A pattern established itself: while in Amsterdam, I would work hard on both the research and the writing. I’d finally admitted that the project was a book, an historical novel, but whether or when it would be finished or published was still in doubt. I read and re-read the classic histories, every time discovering new connections. As my knowledge grew, so did my understanding of what I’d missed the first time. Back in the States, however, the book was a side project. I did manage a trip to the Holocaust Museum Library and to the Simon Wiesenthal Center, and I sent my writing group a revised chapter every few months or so. I still felt connected to the ghosts, and my duty to them kept calling me. But my consulting to nonprofits was flourishing, and progress on the writing was slow.

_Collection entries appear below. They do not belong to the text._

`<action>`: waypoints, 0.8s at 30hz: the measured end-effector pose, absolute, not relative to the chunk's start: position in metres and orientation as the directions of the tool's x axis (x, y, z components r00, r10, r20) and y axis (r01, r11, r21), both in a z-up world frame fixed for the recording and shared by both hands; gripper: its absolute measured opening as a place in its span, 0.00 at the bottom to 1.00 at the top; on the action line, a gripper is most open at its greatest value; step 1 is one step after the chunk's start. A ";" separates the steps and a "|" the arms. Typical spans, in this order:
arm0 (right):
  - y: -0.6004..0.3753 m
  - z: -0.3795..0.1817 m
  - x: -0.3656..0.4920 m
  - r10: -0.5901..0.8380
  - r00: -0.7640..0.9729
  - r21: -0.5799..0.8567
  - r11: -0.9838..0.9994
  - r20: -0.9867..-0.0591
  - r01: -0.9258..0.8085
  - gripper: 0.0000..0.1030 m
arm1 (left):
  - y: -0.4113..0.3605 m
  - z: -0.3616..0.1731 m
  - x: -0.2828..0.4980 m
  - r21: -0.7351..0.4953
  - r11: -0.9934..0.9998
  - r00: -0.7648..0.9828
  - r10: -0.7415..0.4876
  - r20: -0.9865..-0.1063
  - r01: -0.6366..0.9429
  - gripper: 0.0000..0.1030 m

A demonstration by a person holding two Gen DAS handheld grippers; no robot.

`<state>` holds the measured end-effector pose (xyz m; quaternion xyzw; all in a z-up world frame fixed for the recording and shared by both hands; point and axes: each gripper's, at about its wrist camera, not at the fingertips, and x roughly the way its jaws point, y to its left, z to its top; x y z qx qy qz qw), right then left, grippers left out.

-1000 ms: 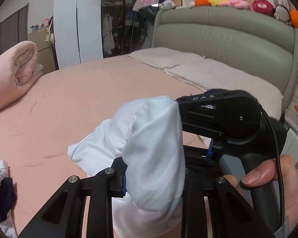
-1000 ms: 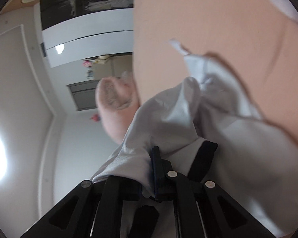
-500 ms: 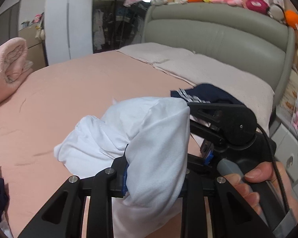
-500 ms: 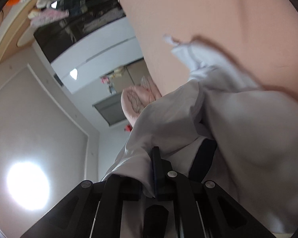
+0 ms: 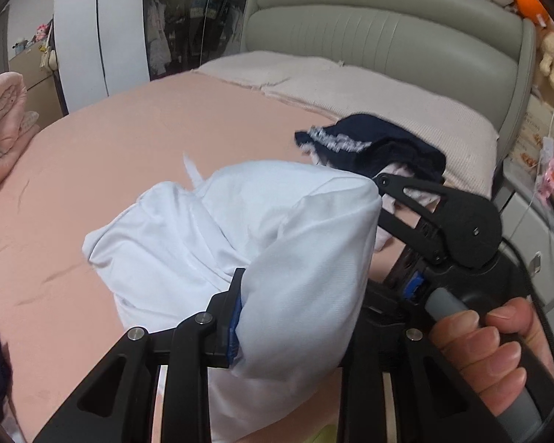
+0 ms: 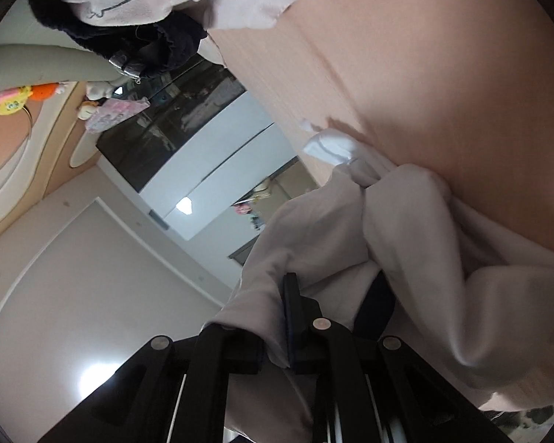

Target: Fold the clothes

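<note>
L wrist: your left gripper (image 5: 295,317) clamped on white garment (image 5: 240,243), cloth bunched between fingers, draping over claw fwd onto pink bed (image 5: 129,140). Navy clothes (image 5: 373,147) beyond, near pillows. Right gripper (image 5: 417,221) beside, in your hand (image 5: 495,350).

R wrist: right gripper (image 6: 332,295) pinched on same garment (image 6: 424,243), fabric wrapping both fingers, trailing fwd to bed.
</note>
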<state>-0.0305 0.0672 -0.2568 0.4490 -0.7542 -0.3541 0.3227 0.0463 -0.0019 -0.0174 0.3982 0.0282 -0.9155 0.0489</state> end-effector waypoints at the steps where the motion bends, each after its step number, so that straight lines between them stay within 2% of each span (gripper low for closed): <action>1: 0.069 -0.255 -0.031 -0.919 -0.376 0.844 0.296 0.122 -0.448 0.07 | -0.003 -0.019 0.048 -0.015 -0.993 -0.673 -0.068 -0.737 0.116 0.26; 2: 0.074 -0.252 -0.031 -0.929 -0.363 0.859 0.240 0.069 -0.452 0.09 | -0.004 -0.020 0.049 -0.020 -0.993 -0.669 -0.065 -0.741 0.119 0.26; 3: 0.083 -0.252 -0.029 -0.935 -0.354 0.869 0.190 0.019 -0.457 0.19 | -0.005 -0.021 0.050 -0.025 -0.992 -0.665 -0.063 -0.745 0.122 0.27; 4: 0.093 -0.251 -0.027 -0.939 -0.344 0.876 0.141 -0.030 -0.461 0.38 | -0.006 -0.022 0.052 -0.030 -0.992 -0.660 -0.061 -0.749 0.125 0.29; 5: 0.100 -0.247 -0.026 -0.936 -0.347 0.882 0.110 -0.063 -0.458 0.45 | -0.008 -0.022 0.053 -0.040 -0.991 -0.657 -0.056 -0.752 0.131 0.32; 7: 0.113 -0.236 -0.023 -0.926 -0.359 0.900 0.056 -0.115 -0.433 0.62 | -0.011 -0.021 0.054 -0.062 -0.988 -0.653 -0.046 -0.756 0.141 0.46; 12: 0.137 -0.204 -0.028 -0.916 -0.316 0.939 -0.149 -0.249 -0.310 0.71 | -0.015 -0.018 0.057 -0.132 -0.982 -0.642 0.016 -0.767 0.134 0.57; 16: 0.164 -0.207 -0.010 -0.919 -0.267 0.926 -0.198 -0.290 -0.322 0.72 | -0.013 -0.015 0.060 -0.163 -0.979 -0.628 0.053 -0.776 0.119 0.57; 18: 0.173 -0.200 -0.008 -0.904 -0.236 0.911 -0.281 -0.357 -0.303 0.72 | -0.010 -0.012 0.062 -0.173 -0.980 -0.619 0.076 -0.782 0.098 0.57; 20: 0.186 -0.191 -0.004 -0.877 -0.210 0.892 -0.378 -0.431 -0.250 0.72 | -0.006 -0.010 0.065 -0.174 -0.982 -0.609 0.092 -0.788 0.077 0.57; 24: 0.191 -0.148 -0.022 -0.833 -0.201 0.855 -0.516 -0.516 -0.057 0.72 | -0.004 -0.003 0.074 -0.140 -0.988 -0.609 0.070 -0.790 0.068 0.57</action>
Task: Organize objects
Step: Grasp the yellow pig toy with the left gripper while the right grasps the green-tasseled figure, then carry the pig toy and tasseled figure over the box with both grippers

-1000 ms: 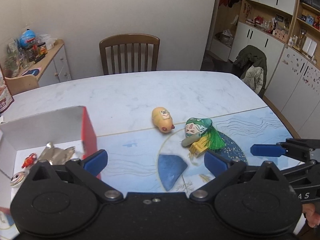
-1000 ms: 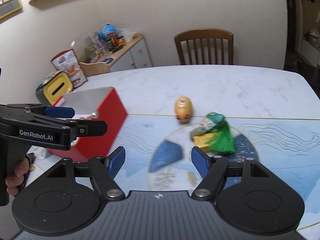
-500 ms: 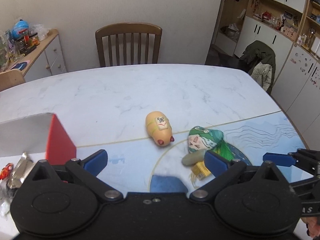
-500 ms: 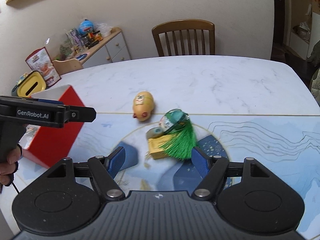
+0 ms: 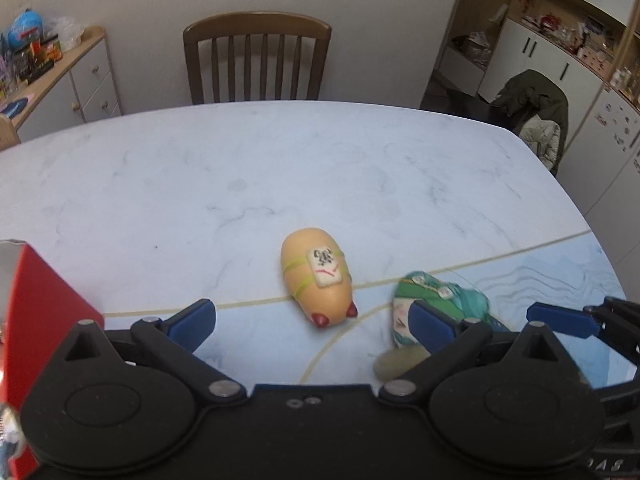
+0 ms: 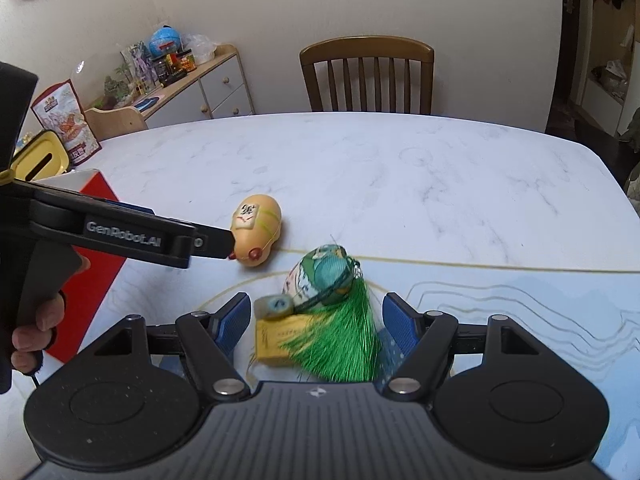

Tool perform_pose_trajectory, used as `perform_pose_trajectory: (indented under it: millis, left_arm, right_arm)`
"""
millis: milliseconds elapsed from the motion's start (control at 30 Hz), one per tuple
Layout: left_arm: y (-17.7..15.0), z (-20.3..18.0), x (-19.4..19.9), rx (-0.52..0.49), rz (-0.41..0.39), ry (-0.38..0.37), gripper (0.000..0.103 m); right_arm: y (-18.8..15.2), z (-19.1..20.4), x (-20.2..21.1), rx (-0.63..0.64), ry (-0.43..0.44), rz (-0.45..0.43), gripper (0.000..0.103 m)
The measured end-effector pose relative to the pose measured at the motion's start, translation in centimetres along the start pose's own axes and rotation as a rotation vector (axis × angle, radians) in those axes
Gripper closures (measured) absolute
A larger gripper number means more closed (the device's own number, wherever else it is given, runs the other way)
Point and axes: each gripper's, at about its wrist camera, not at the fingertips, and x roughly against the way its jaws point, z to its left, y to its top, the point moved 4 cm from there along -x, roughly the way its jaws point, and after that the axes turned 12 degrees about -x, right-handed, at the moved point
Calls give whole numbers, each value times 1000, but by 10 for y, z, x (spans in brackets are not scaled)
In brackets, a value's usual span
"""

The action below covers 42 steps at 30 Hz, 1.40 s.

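Observation:
A tan pig toy (image 5: pixel 316 282) with a mahjong tile on its back lies on the table, straight ahead of my open left gripper (image 5: pixel 310 326). It also shows in the right wrist view (image 6: pixel 256 229). A green charm with a painted face, a tassel and a yellow tag (image 6: pixel 324 304) lies between the open fingers of my right gripper (image 6: pixel 318 318). In the left wrist view the charm (image 5: pixel 436 304) is partly hidden by my right finger. The red box (image 5: pixel 38 320) stands at the left.
A wooden chair (image 5: pixel 258 60) stands at the far table edge. A sideboard with clutter (image 6: pixel 176 76) is at the back left. A yellow tin (image 6: pixel 38 156) sits left of the red box (image 6: pixel 92 256). Cupboards and a draped jacket (image 5: pixel 536 108) are at the right.
Both grippers have moved forward and down toward the toys. The charm now sits between my right fingers. The box has slid to the left edge of the left view.

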Motion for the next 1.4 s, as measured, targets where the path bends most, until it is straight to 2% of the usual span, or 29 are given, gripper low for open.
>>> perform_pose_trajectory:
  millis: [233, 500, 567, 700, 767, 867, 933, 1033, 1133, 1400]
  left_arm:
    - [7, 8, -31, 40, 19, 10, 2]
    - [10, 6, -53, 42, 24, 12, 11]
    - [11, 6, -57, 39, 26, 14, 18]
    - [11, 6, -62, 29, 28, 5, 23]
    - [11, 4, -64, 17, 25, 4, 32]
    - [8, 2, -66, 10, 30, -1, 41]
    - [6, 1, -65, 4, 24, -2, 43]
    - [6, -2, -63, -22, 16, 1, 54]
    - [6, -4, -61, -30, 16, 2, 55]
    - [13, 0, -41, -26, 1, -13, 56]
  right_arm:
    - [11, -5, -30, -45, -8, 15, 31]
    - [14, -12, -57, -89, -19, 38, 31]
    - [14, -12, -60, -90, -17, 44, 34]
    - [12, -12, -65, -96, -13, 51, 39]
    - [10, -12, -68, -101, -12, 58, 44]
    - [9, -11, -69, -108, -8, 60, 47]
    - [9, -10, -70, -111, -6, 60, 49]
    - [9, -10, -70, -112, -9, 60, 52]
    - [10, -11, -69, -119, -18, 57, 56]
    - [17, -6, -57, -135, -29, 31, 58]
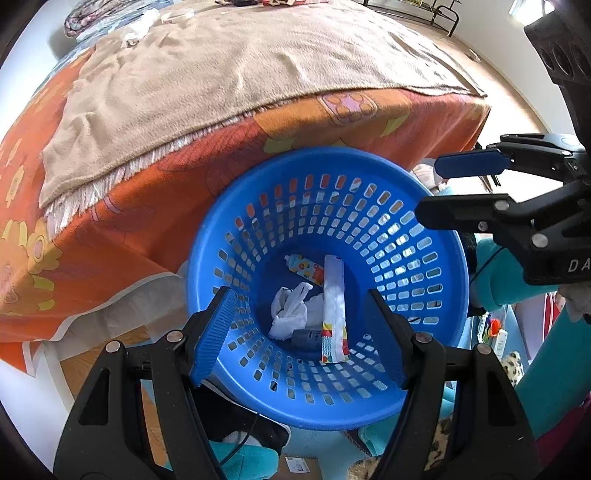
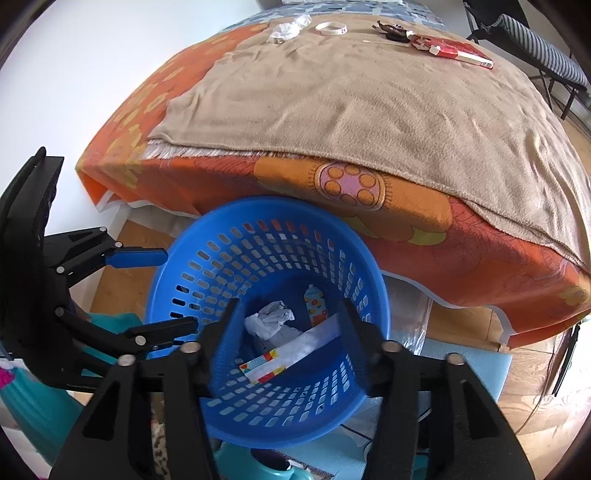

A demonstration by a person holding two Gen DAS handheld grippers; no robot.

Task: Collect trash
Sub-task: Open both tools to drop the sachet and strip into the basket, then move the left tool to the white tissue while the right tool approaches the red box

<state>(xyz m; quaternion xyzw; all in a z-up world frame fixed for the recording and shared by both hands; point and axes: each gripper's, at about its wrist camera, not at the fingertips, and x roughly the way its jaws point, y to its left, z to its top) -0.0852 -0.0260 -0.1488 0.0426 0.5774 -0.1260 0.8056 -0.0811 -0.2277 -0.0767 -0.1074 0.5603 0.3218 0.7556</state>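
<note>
A blue perforated basket [image 1: 436, 266] [image 2: 184, 266] stands at the foot of the bed. In it lie a crumpled white plastic bag [image 1: 290, 312] [image 2: 269, 319], a long white wrapper with coloured ends [image 1: 333, 306] [image 2: 295, 354], a small printed tube [image 1: 304, 267] [image 2: 315, 301] and a dark can [image 1: 306, 338]. My left gripper [image 1: 301, 291] is open and empty above the basket; it shows at the left of the right wrist view [image 2: 177, 291]. My right gripper [image 2: 288, 310] is open and empty over the basket, seen at right in the left wrist view [image 1: 424, 188].
The bed has a tan blanket [image 2: 369, 99] over an orange flowered sheet [image 2: 406, 236]. At its far end lie crumpled white paper [image 2: 286, 31], a white ring [image 2: 331, 28], dark wrappers [image 2: 395, 31] and a red box [image 2: 463, 53]. Wooden floor [image 2: 535, 406] and turquoise items lie around the basket.
</note>
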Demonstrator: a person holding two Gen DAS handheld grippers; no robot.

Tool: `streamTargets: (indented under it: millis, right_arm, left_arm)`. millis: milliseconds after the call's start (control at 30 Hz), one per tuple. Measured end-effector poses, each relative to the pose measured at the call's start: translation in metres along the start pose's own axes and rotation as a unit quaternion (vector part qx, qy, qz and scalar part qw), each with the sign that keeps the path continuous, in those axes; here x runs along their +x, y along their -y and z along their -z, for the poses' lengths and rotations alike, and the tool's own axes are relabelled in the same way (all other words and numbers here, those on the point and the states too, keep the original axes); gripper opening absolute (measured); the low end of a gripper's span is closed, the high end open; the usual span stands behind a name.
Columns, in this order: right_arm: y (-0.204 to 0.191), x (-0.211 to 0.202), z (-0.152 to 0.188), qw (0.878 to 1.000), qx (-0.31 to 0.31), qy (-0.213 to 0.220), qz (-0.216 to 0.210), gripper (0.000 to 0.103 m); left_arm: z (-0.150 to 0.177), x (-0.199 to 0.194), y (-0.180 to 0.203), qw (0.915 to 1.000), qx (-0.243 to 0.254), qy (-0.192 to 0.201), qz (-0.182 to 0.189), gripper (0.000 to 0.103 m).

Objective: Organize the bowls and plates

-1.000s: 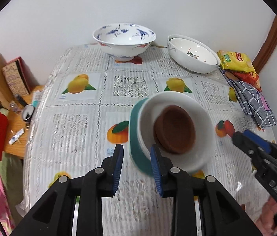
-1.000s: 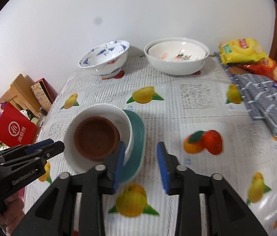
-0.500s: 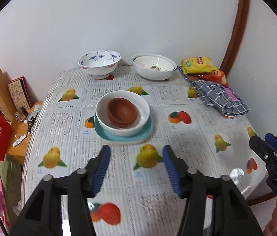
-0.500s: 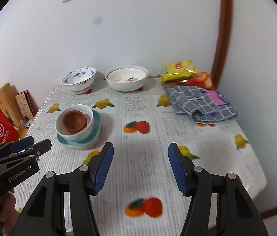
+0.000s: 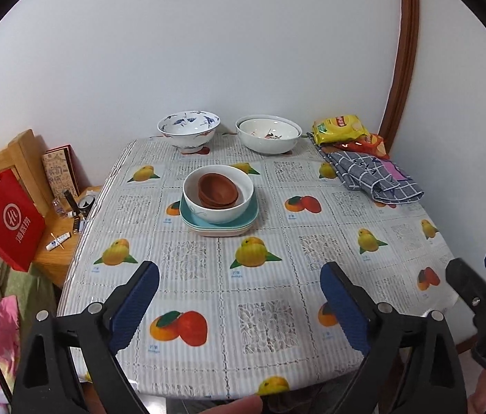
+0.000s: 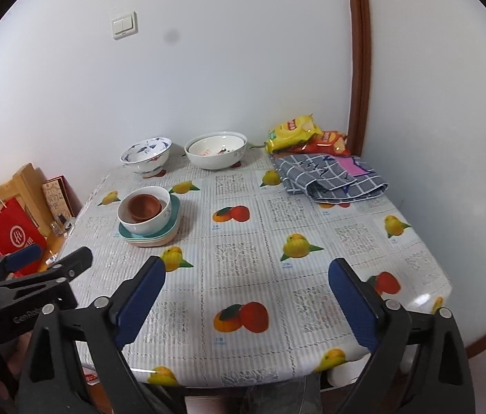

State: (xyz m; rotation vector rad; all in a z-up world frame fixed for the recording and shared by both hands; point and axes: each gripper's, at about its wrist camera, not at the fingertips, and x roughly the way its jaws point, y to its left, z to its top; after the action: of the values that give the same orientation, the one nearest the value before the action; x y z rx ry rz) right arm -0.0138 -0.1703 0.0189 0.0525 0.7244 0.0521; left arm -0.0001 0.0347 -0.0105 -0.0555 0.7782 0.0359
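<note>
Left gripper (image 5: 239,305) is hanging over the near edge of the table (image 5: 277,310), jaws spread wide and having just been opening, nothing between them; right gripper (image 6: 246,305) is doing the same on its side, wide apart, just been opening, gripping nothing. Both are sitting well apart from the dishes now. Mid-table the stack is standing: brown bowls (image 5: 217,189) nesting inside a white bowl (image 5: 218,193), that one resting on teal plates (image 5: 219,222) with a paler plate edge showing underneath. At the far edge a blue-patterned bowl (image 5: 188,131) is sitting alone, and just beside it a wide white bowl (image 5: 268,133) looking like two nested, hard to tell for sure. Snack bags (image 5: 341,129) and a checked cloth (image 5: 374,181) are lying at the far right corner, not part of the job. Judging progress: the central stack is looking finished and released, so most of the sorting seems done; what is possibly remaining is the two far bowls, still separate from the stack, unless they are counting as placed already
</note>
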Motion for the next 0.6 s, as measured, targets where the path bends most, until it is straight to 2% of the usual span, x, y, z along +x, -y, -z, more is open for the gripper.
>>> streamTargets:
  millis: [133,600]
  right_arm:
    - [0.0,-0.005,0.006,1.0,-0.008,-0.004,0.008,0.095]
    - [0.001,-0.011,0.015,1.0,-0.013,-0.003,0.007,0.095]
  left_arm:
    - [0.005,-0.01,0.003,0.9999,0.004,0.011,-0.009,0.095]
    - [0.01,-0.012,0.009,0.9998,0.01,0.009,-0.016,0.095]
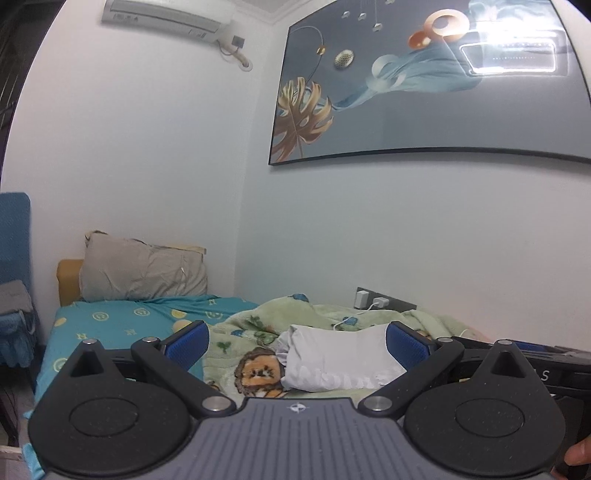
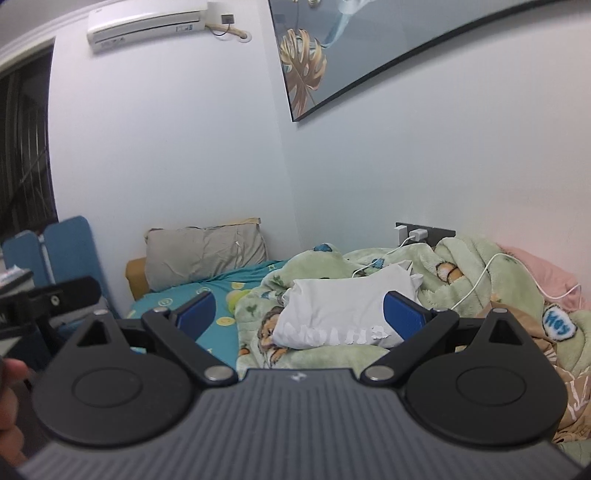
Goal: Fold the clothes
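Bedroom, bed (image 1: 110, 317) against white wall. Nearest: two tools, left tool (image 1: 297, 341) and right tool (image 2: 299, 312), both spread wide, nothing between pads, held clear above bed. One white shirt (image 2: 340, 314), folded into compact bundle, rests on green blanket (image 2: 480, 266); looks finished. Beyond: one grey pillow (image 1: 144, 269), one charger cable (image 2: 480, 280).

One folded white garment (image 2: 340, 314) lies on one green cartoon-print blanket (image 2: 465, 258), which covers the right part of the bed. One grey pillow (image 2: 205, 254) stands at the bed's head edge on the teal sheet (image 1: 122, 317), and one white cable (image 2: 476, 284) trails over the blanket near the wall edge. Two chargers (image 2: 412, 233) sit in the wall socket, with one framed picture (image 1: 424, 81) and one air conditioner (image 2: 147, 24) on the walls.
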Motion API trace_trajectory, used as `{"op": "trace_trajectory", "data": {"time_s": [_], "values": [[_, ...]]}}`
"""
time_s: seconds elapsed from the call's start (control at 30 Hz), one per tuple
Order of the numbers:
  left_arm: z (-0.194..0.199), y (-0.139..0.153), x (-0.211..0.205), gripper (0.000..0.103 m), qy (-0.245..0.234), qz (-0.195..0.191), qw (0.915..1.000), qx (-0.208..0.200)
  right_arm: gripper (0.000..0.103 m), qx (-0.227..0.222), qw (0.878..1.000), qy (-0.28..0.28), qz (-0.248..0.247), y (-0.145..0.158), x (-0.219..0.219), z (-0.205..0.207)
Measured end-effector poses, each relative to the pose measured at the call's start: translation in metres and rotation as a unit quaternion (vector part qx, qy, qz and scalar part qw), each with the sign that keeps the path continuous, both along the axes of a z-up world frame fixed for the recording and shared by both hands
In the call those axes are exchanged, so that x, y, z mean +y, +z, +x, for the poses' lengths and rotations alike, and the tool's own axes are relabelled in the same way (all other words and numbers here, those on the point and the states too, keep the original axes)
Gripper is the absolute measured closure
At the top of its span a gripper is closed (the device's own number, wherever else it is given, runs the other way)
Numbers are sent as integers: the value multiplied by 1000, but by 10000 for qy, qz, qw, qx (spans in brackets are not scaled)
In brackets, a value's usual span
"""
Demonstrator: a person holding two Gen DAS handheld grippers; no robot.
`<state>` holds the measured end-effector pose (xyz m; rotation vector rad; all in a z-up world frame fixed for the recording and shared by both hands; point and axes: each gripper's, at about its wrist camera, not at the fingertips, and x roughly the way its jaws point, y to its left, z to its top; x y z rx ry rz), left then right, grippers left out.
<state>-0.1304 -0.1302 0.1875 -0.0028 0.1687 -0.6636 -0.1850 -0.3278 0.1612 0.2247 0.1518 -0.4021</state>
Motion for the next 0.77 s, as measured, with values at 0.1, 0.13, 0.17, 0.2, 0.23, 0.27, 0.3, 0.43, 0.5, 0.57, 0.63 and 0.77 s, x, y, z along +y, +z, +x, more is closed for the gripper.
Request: {"op": "trace_trajectory", "data": {"time_s": [0.1, 0.13, 0.17, 0.2, 0.23, 0.27, 0.3, 0.43, 0.5, 0.57, 0.63, 0.77], "values": [[2, -8, 0, 0, 126, 121, 9997, -148, 4, 43, 9999, -87, -98, -8, 7, 6], [3, -11, 0, 0, 163, 159, 9996, -186, 4, 69, 9998, -111, -121, -11, 9, 8], [4, -14, -2, 0, 181, 200, 9994, -208, 4, 96, 9998, -135, -143, -13, 10, 9], [6, -17, -4, 0, 176, 224, 9994, -207, 4, 123, 9997, -159, -166, -15, 12, 11], [8, -20, -6, 0, 161, 239, 9994, -190, 4, 146, 9996, -182, -187, -17, 13, 13], [11, -23, -7, 0, 136, 242, 9995, -152, 4, 162, 9995, -202, -203, -19, 14, 14], [14, -27, -8, 0, 102, 235, 9996, -96, 4, 177, 9994, -219, -219, -21, 15, 15], [24, -39, -17, 0, 52, 311, 9995, 28, 4, 226, 9990, -280, -274, -25, 17, 15], [27, -43, -21, 0, 54, 381, 9992, 44, 4, 229, 9988, -321, -286, -27, 16, 15], [29, -46, -25, 0, 39, 413, 9991, 94, 4, 250, 9987, -345, -276, -28, 15, 15], [30, -47, -26, 0, 30, 392, 9991, 136, 4, 279, 9987, -351, -253, -29, 15, 16], [31, -49, -28, 0, 92, 412, 9990, 137, 4, 349, 9987, -291, -244, -31, 17, 16]]}}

Then, almost ten years after I first lived in Amsterdam, I was involved in a calamitous accident that resulted in serious injuries and life-threatening infections that incapacitated me completely for six months. Lying in a hospital bed, nauseated and in desperate pain, I vowed to finish the book if I lived, no matter what. It was my only project that no one else could do.
At last I understood what the ghosts could have told me: there was no time to lose in completing this project: my health or my life could be taken from me anytime. I never put the book down again. Even when I could only manage fifteen minutes a day during the next two years of illness, I would verify a date or edit a single paragraph; when my health was restored I gave the book my all. My characters’ experiences confined in hiding became more vivid after my months of being unable to walk or take care of myself.
In 2016, six years after my accident, the published volume of An Address in Amsterdam was in my hands. I began speaking widely on “Resistance Then and Now: Learning from the Dutch,” and “Anne Frank’s Neighbors: What Did They Do?” and reached people in over 80 venues in four countries. Only Covid slowed me down for a few years.
Many authors talk about how tired they are of their characters and their books by the time they’ve revised them multiple times. I am not, even after 13 years of research and writing and years of speaking in more than 80 venues. It’s part of my deal with the ghosts. They got me this far, and they’ll never leave me now.